# Help with strays?



## Hattori Hanzo (Jul 31, 2014)

OK guys and girls, so I've been shooting the same slingshot now for a few days and am getting fairly accurate with it. But all of sudden all my shots have started firing off into the air, I was shooting indoors when this started happening at about 18-20ft. I've not changed my grip or anything like that, a few of the shots are hitting the ceiling. 
The bands look ok, am I missing something obvious maybe a problem with how the bands are attached? 


photo hosting sites

I'm a bit stuck!


----------



## oldmiser (Jan 22, 2014)

Hattori Hanzo said:


> OK guys and girls, so I've been shooting the same slingshot now for a few days and am getting fairly accurate with it. But all of sudden all my shots have started firing off into the air, I was shooting indoors when this started happening at about 18-20ft. I've not changed my grip or anything like that, a few of the shots are hitting the ceiling.
> The bands look ok, am I missing something obvious maybe a problem with how the bands are attached?
> 
> 
> ...


try using .030 latex for band set ..to use indoors...make a set that is 20mm wide taper to 15mm 180mm long in a single band

I find this seems to work better for indoor shooting~~AKAOldmiser

also make sure your not getting a speed bump effect by your holding the pouch.....you want thumb & index finger center of the ball

lite grip( like holding a tiny tea cup or butterfly wings......Just release slowly your index finger......Hold your shooter out in front of you longer don't drop your arm too quick..this causes a miss as well........


----------



## treefork (Feb 1, 2010)

It's going to be OK . Your design is rather narrow for a TTF attachment. First check yourself in the mirror and or video.
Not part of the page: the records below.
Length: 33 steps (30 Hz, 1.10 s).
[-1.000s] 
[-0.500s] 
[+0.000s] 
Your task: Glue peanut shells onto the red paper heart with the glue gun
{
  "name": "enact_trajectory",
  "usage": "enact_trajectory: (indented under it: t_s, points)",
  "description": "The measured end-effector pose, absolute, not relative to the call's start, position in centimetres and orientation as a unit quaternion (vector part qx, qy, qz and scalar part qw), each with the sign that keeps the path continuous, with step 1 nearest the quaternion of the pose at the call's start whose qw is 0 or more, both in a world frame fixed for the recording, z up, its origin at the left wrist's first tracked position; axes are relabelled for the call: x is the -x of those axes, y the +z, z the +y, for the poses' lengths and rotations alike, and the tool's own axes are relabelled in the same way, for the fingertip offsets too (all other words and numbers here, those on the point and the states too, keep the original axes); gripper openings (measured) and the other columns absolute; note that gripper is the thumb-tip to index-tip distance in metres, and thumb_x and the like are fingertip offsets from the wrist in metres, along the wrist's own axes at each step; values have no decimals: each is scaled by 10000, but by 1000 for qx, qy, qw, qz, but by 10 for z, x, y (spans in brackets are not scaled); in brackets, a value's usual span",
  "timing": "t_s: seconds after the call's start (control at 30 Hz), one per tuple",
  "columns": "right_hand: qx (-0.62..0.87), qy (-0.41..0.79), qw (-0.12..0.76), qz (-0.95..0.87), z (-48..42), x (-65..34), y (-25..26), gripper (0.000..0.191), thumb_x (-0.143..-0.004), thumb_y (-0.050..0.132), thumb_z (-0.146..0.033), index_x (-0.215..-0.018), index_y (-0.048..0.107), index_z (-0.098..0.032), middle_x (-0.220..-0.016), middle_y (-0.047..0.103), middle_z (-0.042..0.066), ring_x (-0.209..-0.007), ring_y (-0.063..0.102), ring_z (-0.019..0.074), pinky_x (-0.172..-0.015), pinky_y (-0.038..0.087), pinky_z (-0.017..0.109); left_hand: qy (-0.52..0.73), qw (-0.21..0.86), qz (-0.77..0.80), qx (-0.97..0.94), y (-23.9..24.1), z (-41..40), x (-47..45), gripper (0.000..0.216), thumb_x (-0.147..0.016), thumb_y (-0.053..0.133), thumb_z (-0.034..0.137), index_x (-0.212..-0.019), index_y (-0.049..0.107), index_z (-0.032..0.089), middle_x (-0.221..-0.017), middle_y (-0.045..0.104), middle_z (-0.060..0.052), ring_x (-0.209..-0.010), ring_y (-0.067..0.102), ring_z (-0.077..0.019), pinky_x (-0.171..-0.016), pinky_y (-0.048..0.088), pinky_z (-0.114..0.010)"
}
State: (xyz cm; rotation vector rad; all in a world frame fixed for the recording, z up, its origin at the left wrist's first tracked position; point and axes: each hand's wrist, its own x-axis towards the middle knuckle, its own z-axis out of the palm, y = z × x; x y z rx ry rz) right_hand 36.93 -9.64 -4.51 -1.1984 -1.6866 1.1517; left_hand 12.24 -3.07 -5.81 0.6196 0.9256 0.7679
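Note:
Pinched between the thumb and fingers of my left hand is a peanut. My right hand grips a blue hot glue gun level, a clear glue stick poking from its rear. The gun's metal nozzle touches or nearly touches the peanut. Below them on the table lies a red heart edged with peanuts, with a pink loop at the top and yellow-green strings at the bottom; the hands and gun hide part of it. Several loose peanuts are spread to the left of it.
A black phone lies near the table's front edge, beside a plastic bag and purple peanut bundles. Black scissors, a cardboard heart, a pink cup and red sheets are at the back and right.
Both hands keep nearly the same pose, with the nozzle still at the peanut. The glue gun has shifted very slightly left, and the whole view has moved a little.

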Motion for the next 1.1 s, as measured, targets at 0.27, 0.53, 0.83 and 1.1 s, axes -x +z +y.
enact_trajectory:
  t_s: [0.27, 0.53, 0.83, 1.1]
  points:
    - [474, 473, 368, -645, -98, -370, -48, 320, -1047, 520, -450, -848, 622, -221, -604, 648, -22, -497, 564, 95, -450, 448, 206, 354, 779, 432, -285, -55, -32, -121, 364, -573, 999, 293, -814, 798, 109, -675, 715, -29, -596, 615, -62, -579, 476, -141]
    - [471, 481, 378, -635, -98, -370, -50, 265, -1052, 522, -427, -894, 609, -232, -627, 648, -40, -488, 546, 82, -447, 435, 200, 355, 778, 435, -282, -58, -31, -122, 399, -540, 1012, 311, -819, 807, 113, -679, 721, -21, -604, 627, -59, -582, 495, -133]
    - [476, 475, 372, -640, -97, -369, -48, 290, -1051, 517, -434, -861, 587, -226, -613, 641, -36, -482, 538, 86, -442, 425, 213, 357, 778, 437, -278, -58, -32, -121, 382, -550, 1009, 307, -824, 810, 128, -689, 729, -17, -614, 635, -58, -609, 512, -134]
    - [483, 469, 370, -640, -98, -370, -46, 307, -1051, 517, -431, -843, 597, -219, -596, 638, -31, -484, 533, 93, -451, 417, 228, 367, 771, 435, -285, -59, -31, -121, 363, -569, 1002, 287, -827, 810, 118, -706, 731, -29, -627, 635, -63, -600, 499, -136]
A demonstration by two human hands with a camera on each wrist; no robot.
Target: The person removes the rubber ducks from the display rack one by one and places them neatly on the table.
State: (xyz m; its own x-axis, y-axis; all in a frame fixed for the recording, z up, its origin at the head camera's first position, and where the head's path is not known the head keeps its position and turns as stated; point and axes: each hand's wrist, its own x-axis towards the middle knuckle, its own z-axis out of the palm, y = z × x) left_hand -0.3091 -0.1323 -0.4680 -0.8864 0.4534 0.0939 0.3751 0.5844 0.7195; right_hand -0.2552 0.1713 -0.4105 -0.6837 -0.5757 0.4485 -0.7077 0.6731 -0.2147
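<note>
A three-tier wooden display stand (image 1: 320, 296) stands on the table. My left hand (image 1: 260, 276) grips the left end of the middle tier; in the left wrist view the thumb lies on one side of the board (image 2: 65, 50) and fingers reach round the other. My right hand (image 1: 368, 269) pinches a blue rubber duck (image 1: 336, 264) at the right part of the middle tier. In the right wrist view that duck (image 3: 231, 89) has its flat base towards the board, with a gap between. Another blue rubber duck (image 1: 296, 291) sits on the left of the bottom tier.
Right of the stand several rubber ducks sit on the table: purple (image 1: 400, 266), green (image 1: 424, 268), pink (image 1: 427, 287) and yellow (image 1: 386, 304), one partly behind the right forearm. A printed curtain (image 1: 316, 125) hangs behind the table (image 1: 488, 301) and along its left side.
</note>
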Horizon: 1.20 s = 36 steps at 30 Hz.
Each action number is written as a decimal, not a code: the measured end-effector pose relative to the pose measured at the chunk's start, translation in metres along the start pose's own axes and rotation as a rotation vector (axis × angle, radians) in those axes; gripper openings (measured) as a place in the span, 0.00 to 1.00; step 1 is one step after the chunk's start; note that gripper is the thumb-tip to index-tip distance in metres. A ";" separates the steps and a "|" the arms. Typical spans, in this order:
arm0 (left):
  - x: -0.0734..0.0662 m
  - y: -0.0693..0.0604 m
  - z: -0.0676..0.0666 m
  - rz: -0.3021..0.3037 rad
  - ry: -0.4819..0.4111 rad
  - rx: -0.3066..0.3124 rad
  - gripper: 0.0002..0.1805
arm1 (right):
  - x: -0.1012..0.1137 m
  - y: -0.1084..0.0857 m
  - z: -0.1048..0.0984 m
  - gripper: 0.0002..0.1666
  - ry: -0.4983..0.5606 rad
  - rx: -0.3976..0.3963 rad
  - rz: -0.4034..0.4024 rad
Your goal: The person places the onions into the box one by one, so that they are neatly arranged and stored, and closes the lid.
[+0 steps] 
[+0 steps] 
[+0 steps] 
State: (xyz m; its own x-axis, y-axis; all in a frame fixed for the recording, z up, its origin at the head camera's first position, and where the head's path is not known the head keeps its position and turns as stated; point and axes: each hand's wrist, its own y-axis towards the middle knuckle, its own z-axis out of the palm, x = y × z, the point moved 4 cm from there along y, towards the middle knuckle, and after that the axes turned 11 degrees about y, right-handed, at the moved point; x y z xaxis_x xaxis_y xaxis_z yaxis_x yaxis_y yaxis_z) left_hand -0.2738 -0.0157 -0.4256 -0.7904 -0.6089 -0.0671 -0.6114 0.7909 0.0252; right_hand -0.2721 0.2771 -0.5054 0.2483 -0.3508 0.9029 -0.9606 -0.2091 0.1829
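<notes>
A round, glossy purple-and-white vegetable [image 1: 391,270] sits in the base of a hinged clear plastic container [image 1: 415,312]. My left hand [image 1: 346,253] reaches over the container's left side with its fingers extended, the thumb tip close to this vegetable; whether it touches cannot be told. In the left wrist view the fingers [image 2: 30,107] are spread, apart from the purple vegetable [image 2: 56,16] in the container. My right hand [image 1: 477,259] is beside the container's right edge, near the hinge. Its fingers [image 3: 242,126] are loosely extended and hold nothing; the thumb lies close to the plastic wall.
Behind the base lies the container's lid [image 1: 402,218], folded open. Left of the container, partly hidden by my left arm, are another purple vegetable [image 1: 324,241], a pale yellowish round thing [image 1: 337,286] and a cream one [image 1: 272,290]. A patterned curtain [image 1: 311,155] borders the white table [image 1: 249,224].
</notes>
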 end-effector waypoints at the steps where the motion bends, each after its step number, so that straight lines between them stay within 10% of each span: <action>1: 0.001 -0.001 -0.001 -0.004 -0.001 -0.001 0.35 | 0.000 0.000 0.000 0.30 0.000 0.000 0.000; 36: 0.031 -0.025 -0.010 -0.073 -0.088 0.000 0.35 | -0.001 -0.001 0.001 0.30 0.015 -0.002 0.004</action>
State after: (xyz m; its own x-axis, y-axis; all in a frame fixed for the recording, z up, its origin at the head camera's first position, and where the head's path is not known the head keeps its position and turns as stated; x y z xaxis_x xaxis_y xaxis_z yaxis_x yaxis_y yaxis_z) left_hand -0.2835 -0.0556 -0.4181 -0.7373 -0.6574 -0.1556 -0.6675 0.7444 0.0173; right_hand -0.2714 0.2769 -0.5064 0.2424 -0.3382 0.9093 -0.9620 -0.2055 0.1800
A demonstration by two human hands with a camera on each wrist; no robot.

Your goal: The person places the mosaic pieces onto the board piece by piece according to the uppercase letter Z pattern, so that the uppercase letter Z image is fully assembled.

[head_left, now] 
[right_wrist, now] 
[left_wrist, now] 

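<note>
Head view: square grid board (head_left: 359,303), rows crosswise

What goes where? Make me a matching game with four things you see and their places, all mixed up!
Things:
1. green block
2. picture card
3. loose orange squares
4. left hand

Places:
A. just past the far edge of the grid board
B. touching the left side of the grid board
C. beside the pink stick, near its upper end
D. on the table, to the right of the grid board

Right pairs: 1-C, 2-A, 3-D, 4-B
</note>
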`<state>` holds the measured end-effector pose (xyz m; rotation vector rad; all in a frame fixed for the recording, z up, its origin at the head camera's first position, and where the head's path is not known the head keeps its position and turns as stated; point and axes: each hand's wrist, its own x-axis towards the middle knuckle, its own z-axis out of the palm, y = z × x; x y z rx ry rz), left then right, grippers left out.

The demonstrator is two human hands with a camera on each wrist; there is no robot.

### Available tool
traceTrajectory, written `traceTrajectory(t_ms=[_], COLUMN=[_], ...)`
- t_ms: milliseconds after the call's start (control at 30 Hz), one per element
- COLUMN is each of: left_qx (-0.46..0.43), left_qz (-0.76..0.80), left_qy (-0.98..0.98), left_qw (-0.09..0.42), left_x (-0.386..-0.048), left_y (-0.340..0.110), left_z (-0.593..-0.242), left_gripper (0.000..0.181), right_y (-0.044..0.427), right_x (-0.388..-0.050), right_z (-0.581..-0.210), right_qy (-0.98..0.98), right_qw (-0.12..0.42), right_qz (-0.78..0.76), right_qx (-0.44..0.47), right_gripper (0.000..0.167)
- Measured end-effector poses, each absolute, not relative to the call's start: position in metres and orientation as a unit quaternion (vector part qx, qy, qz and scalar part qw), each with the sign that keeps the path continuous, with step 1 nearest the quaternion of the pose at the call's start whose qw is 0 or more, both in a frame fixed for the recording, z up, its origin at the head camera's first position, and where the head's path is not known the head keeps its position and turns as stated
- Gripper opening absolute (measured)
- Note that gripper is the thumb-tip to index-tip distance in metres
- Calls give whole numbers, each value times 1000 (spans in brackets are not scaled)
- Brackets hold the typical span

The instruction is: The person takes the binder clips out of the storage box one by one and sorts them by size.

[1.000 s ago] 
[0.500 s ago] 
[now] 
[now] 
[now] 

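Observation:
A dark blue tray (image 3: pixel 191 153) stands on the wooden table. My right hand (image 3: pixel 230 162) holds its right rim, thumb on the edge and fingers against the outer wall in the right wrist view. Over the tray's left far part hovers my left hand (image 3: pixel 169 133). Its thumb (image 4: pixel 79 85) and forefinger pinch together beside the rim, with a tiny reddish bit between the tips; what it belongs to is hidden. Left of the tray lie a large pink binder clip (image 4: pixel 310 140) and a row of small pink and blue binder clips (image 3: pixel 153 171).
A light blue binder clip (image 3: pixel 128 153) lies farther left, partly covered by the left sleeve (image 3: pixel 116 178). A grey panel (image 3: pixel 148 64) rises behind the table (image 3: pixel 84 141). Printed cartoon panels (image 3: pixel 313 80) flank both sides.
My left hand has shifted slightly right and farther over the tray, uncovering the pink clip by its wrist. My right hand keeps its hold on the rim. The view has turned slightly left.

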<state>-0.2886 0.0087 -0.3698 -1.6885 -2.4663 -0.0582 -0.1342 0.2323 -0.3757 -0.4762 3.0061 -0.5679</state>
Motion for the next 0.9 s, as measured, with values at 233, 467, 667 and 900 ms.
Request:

Your hold wrist may be getting lazy and you're allowing a slight back cant to the slingshot. With the narrow fork gap there isn't much forgiveness. Very common mistake among shooters. The other is you may be getting a little sloppy on the the pouch grip. Grip the ball and keep the leather perfectly even and aligned.


----------



## Btoon84 (Nov 22, 2011)

Could show your pouch/ties also?


----------